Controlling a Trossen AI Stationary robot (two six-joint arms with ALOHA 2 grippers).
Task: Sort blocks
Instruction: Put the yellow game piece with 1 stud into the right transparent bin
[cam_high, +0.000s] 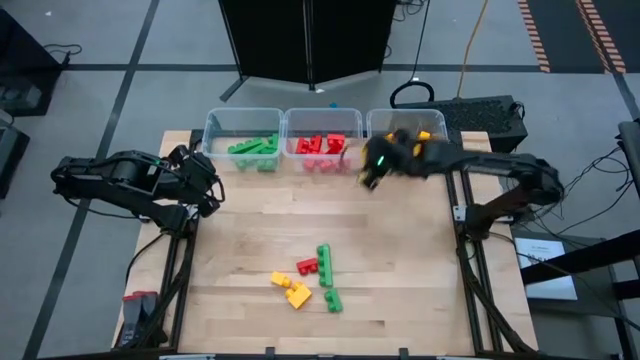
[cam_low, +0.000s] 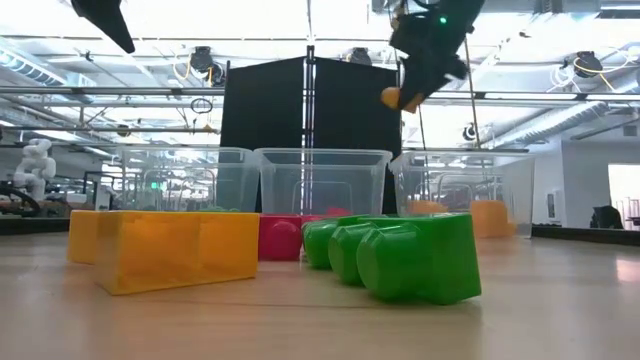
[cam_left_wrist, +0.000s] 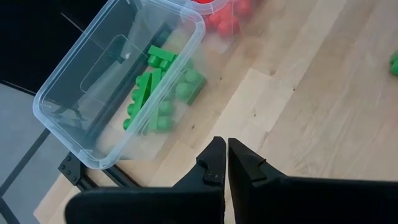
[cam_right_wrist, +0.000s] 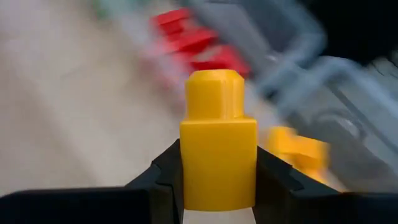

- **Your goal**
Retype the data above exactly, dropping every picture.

- **Response**
Controlling a Trossen AI Stationary robot (two six-joint arms with ALOHA 2 grippers).
Task: Sort blocks
Instruction: Put the yellow game piece with 1 stud into the right transparent bin
[cam_high, +0.000s] 
[cam_low, +0.000s] 
[cam_left_wrist, +0.000s] 
[cam_right_wrist, +0.000s] 

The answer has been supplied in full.